» **What is expected**
Work through the lines below and count those holding "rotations"; reply with the number only.

——————

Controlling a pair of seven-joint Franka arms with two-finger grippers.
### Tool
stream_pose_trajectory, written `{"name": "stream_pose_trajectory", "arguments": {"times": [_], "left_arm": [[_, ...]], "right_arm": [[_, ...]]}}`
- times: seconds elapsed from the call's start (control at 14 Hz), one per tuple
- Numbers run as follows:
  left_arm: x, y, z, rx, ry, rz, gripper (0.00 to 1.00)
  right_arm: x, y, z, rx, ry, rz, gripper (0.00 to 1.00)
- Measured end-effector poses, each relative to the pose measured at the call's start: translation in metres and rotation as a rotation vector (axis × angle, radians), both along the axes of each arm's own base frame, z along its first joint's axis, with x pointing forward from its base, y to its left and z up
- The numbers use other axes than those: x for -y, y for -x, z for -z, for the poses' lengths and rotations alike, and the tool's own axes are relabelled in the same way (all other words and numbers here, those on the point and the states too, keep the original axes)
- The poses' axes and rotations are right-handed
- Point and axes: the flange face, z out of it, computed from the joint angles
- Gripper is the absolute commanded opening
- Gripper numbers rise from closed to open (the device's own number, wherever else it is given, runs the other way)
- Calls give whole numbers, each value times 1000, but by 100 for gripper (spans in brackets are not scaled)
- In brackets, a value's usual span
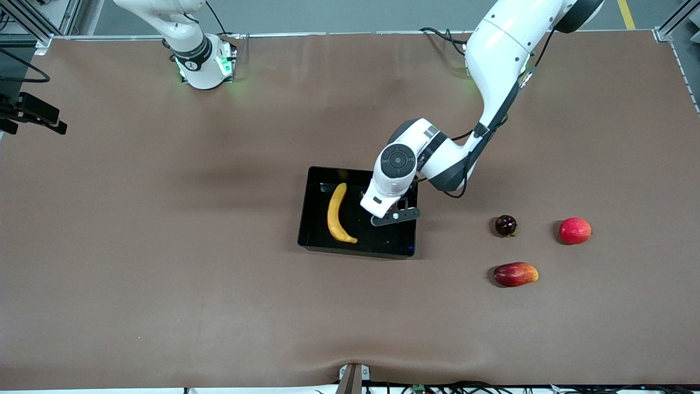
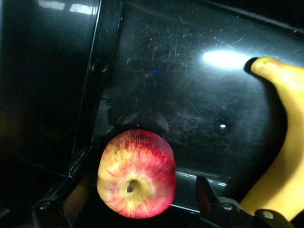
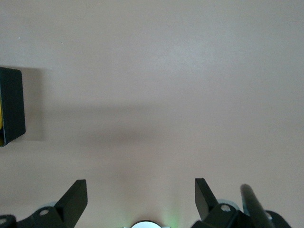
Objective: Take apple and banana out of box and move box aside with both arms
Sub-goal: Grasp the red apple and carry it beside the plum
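Note:
The black box [image 1: 355, 250] sits mid-table with the yellow banana [image 1: 337, 213] lying in it. My left gripper [image 1: 395, 214] is down inside the box, at the end toward the left arm. In the left wrist view the red-and-yellow apple [image 2: 137, 174] rests on the box floor [image 2: 190, 85] between the open left gripper [image 2: 140, 187], with a gap on each side. The banana [image 2: 285, 142] lies beside it. In the front view the hand hides the apple. My right gripper [image 3: 141, 186] hangs open over bare table, with a corner of the box [image 3: 12, 107] at the edge of its view.
Three more fruits lie toward the left arm's end of the table: a dark maroon round one [image 1: 506, 225], a round red one [image 1: 575, 230] and an oblong red-yellow one [image 1: 515, 274] nearest the front camera. The right arm's base [image 1: 202, 60] stands at the table's back edge.

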Motion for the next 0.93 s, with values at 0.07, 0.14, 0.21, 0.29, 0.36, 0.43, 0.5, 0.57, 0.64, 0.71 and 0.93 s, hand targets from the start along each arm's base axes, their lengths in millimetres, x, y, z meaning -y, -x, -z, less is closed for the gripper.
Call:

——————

» **Exercise response**
2